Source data
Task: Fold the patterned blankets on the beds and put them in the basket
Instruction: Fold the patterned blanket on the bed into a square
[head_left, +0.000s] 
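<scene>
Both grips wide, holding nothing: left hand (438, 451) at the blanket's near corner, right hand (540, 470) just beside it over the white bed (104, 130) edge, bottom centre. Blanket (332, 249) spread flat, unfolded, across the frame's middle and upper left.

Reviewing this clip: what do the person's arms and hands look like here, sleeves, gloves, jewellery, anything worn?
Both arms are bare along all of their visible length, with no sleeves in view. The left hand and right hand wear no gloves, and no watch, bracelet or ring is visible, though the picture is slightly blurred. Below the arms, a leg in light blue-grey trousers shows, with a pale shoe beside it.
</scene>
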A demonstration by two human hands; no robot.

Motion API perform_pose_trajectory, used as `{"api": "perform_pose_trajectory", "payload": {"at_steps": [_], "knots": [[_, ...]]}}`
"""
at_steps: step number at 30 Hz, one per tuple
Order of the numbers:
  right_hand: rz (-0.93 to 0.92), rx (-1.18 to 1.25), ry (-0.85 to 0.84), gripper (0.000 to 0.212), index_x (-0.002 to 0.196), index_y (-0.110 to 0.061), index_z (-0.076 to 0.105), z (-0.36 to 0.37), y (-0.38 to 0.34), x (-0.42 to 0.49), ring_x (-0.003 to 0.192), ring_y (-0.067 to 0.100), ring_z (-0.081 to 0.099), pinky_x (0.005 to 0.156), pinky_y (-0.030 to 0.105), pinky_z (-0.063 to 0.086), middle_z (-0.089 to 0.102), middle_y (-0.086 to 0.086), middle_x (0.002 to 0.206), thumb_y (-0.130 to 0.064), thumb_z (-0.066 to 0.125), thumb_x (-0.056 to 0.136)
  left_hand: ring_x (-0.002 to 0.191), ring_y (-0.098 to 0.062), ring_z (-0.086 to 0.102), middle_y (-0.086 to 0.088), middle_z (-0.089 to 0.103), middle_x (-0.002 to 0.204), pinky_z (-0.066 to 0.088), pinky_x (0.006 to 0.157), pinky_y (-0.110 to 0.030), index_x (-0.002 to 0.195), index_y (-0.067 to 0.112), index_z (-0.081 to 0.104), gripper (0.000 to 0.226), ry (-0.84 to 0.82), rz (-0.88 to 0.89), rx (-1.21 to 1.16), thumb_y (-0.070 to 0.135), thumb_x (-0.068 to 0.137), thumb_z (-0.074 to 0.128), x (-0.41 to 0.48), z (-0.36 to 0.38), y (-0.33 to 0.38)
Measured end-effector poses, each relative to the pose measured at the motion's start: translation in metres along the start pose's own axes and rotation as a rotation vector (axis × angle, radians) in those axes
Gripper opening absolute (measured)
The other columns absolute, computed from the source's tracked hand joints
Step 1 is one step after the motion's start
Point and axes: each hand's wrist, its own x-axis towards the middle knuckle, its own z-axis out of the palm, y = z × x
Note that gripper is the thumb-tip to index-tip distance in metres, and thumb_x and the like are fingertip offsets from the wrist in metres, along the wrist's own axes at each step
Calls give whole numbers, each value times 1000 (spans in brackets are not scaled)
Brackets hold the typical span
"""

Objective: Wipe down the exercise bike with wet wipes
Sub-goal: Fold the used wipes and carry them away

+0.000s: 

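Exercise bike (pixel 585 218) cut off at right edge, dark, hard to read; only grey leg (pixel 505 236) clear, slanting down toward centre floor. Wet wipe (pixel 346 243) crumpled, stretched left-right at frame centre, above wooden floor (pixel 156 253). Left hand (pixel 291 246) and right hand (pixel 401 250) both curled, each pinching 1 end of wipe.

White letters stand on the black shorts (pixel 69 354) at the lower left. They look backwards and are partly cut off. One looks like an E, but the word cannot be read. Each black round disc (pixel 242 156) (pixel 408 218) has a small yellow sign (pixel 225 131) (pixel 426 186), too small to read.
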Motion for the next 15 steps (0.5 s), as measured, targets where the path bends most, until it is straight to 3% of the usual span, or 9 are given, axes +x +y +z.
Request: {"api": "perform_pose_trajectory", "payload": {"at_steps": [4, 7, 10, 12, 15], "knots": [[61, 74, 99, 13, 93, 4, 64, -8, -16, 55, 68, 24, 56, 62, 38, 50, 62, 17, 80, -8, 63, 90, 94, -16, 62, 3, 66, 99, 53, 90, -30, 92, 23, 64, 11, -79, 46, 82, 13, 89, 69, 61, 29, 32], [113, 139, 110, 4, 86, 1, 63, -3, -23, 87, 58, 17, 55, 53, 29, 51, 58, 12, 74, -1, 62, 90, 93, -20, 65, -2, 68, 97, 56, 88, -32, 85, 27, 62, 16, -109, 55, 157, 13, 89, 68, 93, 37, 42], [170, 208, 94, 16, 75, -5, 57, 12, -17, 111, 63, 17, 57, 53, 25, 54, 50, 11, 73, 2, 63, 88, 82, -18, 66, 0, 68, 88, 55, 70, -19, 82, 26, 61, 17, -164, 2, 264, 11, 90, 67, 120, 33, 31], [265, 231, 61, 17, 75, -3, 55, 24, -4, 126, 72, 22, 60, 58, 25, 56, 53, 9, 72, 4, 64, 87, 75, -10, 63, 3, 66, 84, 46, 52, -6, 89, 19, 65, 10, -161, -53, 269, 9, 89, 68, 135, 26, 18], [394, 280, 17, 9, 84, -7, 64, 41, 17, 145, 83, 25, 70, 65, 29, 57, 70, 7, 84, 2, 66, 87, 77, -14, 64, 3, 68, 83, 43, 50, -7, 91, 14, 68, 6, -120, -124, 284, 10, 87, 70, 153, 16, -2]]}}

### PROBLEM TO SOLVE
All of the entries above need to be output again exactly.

### TASK RESULT
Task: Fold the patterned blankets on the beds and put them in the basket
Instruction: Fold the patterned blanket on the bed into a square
[head_left, +0.000s] 
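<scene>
Both grips wide, holding nothing: left hand (438, 451) at the blanket's near corner, right hand (540, 470) just beside it over the white bed (104, 130) edge, bottom centre. Blanket (332, 249) spread flat, unfolded, across the frame's middle and upper left.

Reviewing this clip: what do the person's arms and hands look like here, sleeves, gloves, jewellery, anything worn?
Both arms are bare along all of their visible length, with no sleeves in view. The left hand and right hand wear no gloves, and no watch, bracelet or ring is visible, though the picture is slightly blurred. Below the arms, a leg in light blue-grey trousers shows, with a pale shoe beside it.
</scene>
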A demonstration by two human hands; no robot.

Motion API perform_pose_trajectory, used as `{"api": "perform_pose_trajectory", "payload": {"at_steps": [_], "knots": [[_, ...]]}}`
"""
at_steps: step number at 30 Hz, one per tuple
Order of the numbers:
  right_hand: rz (-0.93 to 0.92), rx (-1.18 to 1.25), ry (-0.85 to 0.84), gripper (0.000 to 0.212), index_x (-0.002 to 0.196), index_y (-0.110 to 0.061), index_z (-0.076 to 0.105), z (-0.36 to 0.37), y (-0.38 to 0.34), x (-0.42 to 0.49), ring_x (-0.003 to 0.192), ring_y (-0.067 to 0.100), ring_z (-0.081 to 0.099), pinky_x (0.005 to 0.156), pinky_y (-0.030 to 0.105), pinky_z (-0.063 to 0.086), middle_z (-0.089 to 0.102), middle_y (-0.086 to 0.086), middle_x (0.002 to 0.206), thumb_y (-0.130 to 0.064), thumb_z (-0.066 to 0.125), thumb_x (-0.056 to 0.136)
  left_hand: ring_x (-0.002 to 0.191), ring_y (-0.098 to 0.062), ring_z (-0.086 to 0.102), middle_y (-0.086 to 0.088), middle_z (-0.089 to 0.103), middle_x (-0.002 to 0.204), pinky_z (-0.066 to 0.088), pinky_x (0.006 to 0.157), pinky_y (-0.110 to 0.030), index_x (-0.002 to 0.195), index_y (-0.067 to 0.112), index_z (-0.081 to 0.104), gripper (0.000 to 0.226), ry (-0.84 to 0.82), rz (-0.88 to 0.89), rx (-1.21 to 1.16), thumb_y (-0.070 to 0.135), thumb_x (-0.068 to 0.137), thumb_z (-0.074 to 0.128), x (-0.41 to 0.48), z (-0.36 to 0.38), y (-0.33 to 0.38)
Measured end-effector poses, each relative to the pose measured at the motion's start: translation in metres along the start pose's own axes and rotation as a rotation vector (axis × angle, radians) in those axes
Gripper opening absolute (measured)
The other columns absolute, computed from the source's tracked hand joints
Step 1 is one step after the motion's start
Point and axes: each hand's wrist, its own x-axis towards the middle knuckle, its own z-axis out of the palm, y = z × x
Note that gripper is the thumb-tip to index-tip distance in metres, and thumb_x and the like are fingertip offsets from the wrist in metres, along the wrist's own axes at each step
Calls give whole numbers, each value times 1000 (spans in brackets are not scaled)
Brackets hold the typical span
"""

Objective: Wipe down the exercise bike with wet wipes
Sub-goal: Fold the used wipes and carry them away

+0.000s: 

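Exercise bike (pixel 585 218) cut off at right edge, dark, hard to read; only grey leg (pixel 505 236) clear, slanting down toward centre floor. Wet wipe (pixel 346 243) crumpled, stretched left-right at frame centre, above wooden floor (pixel 156 253). Left hand (pixel 291 246) and right hand (pixel 401 250) both curled, each pinching 1 end of wipe.

White letters stand on the black shorts (pixel 69 354) at the lower left. They look backwards and are partly cut off. One looks like an E, but the word cannot be read. Each black round disc (pixel 242 156) (pixel 408 218) has a small yellow sign (pixel 225 131) (pixel 426 186), too small to read.
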Motion for the next 15 steps (0.5 s), as measured, targets where the path bends most, until it is straight to 3% of the usual span, or 9 are given, axes +x +y +z.
Request: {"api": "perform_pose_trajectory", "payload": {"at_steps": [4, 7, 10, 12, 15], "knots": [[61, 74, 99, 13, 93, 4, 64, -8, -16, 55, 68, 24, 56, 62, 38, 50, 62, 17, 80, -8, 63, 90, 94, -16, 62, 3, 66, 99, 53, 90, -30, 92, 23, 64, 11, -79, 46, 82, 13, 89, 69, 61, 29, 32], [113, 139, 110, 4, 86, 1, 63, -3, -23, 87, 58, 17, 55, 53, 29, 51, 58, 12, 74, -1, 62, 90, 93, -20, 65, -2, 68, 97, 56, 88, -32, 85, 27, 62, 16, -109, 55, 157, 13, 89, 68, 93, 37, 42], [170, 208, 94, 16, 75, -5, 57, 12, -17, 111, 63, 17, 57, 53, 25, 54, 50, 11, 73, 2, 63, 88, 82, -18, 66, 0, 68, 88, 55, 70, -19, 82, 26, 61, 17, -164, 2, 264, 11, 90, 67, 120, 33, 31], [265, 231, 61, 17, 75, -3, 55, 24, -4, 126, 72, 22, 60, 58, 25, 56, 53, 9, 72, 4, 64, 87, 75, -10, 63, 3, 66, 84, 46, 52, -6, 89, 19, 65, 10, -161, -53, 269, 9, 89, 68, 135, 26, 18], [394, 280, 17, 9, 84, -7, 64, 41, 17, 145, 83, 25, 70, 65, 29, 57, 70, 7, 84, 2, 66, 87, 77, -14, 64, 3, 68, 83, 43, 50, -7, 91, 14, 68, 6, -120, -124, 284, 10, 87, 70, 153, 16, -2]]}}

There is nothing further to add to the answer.